- _EXERCISE DIRECTIONS_
Whenever "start" appears in a line, please copy that line from the data.

=-=-=

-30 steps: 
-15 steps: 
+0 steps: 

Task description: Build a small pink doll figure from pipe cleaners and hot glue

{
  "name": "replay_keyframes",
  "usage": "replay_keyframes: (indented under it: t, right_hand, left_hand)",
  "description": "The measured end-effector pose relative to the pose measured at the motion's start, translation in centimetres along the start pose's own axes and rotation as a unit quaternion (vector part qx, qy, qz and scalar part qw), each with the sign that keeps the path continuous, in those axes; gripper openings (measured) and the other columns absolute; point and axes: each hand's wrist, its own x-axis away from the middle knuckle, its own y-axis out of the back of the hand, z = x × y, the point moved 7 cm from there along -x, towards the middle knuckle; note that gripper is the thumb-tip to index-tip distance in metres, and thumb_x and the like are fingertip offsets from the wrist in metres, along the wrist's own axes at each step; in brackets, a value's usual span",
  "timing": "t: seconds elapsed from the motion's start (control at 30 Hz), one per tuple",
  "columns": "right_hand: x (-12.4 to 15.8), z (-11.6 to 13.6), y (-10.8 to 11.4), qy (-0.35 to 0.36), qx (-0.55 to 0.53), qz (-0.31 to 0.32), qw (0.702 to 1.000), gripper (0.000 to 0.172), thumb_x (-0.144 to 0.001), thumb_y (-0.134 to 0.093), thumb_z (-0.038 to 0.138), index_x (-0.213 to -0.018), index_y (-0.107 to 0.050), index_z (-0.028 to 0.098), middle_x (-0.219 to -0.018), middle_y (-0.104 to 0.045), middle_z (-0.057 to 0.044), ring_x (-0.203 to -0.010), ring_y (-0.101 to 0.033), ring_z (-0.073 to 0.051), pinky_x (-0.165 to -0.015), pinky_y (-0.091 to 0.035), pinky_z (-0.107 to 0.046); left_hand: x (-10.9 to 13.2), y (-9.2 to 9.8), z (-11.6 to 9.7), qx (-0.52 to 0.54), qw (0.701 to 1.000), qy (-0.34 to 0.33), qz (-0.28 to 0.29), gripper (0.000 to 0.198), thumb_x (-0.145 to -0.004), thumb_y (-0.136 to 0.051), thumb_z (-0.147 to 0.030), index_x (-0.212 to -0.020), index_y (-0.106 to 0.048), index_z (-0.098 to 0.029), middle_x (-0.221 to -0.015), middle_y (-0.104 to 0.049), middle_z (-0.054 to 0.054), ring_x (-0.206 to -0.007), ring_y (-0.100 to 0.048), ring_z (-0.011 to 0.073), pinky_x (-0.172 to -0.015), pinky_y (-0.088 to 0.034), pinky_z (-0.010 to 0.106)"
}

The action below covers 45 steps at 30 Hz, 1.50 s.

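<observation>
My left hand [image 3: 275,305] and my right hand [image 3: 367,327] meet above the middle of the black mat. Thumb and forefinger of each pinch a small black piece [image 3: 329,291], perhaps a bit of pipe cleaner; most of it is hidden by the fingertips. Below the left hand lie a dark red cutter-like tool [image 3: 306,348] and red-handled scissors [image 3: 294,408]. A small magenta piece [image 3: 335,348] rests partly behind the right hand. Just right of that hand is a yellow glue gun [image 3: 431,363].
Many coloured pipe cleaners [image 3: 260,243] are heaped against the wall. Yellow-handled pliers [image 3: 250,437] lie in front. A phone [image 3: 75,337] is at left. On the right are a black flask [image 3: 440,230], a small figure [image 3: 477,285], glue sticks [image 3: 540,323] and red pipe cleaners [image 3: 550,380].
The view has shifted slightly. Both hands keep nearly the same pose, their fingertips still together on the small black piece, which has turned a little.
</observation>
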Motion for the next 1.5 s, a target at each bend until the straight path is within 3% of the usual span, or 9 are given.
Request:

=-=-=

- _SOLUTION BELOW_
  "description": "The measured end-effector pose relative to the pose measured at the motion's start, translation in centimetres along the start pose's own axes and rotation as a unit quaternion (vector part qx, qy, qz and scalar part qw), each with the sign that keeps the path continuous, in those axes; gripper openings (measured) and the other columns absolute; point and axes: each hand's wrist, its own x-axis away from the middle knuckle, its own y-axis out of the back of the hand, z = x × y, the point moved 7 cm from there along -x, towards the middle knuckle; note that gripper is the thumb-tip to index-tip distance in metres, and thumb_x and the like are fingertip offsets from the wrist in metres, along the wrist's own axes at each step; in brackets, a value's usual span",
  "timing": "t: seconds elapsed from the motion's start (control at 30 Hz), one per tuple",

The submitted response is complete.